If access to personal information cannot be provided, DPL will provide the requesting individual with the reasons for denying access to the information unless prohibited by law from doing so.
DPL shall respond to an individual’s request for access within a reasonable time and at minimal or no cost to the requesting individual. The requested information shall be provided or made readily available in a form that is generally understandable.
Where an individual successfully demonstrates the inaccuracy or incompleteness of personal information, DPL shall amend the information as required. Where appropriate, the amended information will be transmitted to any third parties having access to the information in question.
Where a challenge is not resolved to the satisfaction of the individual who is challenging the accuracy or completeness of the personal information, DPL will record the substance of the unresolved challenge. Where appropriate, the existence of the unresolved challenge will be transmitted to any third parties having access to the information in question.
Principle 10 – Challenging Compliance
An individual or customer shall address a challenge concerning compliance by DPL with this Privacy Policy to the designated individual accountable for DPL’s compliance with this Privacy Policy.
DPL will put into place procedures to receive and respond to complaints or inquiries about their privacy policies, practices and procedures relating to the handling of personal information. The complaint process is intended to be easily accessible and simple to use.
DPL shall inform individuals or customers who make inquiries or who lodge complaints of the existence of DPL’s complaints procedures.
DPL may ask an individual or customer to provide details of their complaint in writing.
DPL will investigate all complaints. If a complaint is found to be justified, DPL shall take appropriate measures, including if necessary, amending its policies, practices and procedures.

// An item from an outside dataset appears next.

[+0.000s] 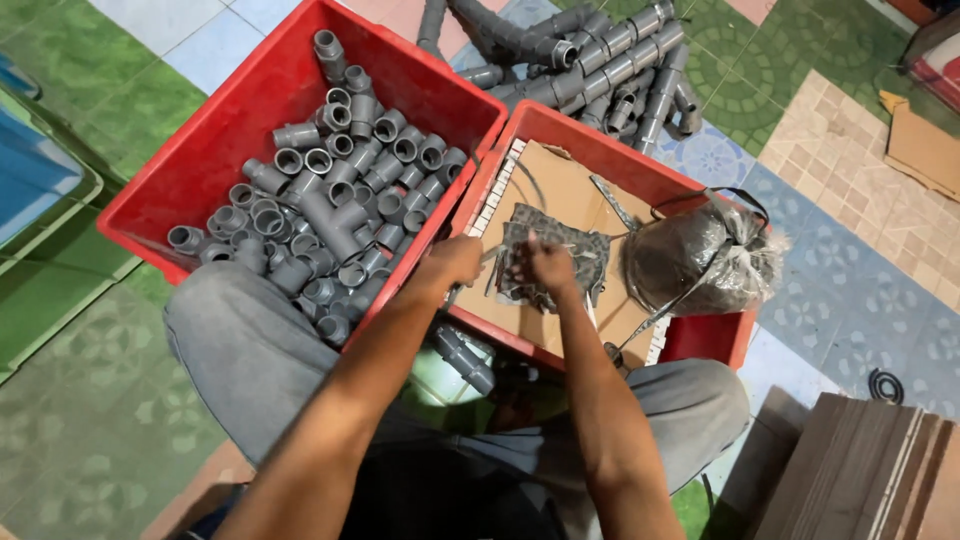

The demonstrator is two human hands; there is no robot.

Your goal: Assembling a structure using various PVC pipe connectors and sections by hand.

For more information on DPL’s privacy practices or to make a complaint contact DPL’s Privacy Officer:
Name: John Gorham
Address: 700 Main Street, Suite 200, Moncton, NB, E1C 1E4, Canada
Phone: 1-800-561-8880
Email: privacy@dplwireless.com
Individuals also have recourse to the Office of the Privacy Commissioner of Canada at:
30 Victoria Street
Gatineau, Quebec
K1A 1H3
Toll Free: 1-800-282-1376
Phone: 819-994-5444
Online: www.priv.gc.ca
Fax: 819-994-5424
TTY: 819-994-6591
A copy of the Personal Information Protection and Electronic Documents Act (PIPEDA) can be found on the website of the Privacy Commissioner of Canada and at the Justice Laws Website at www.justice.gc.ca.
The Canadian Standards Association Model Code On The Protection of Personal Information is Schedule 1 to PIPEDA.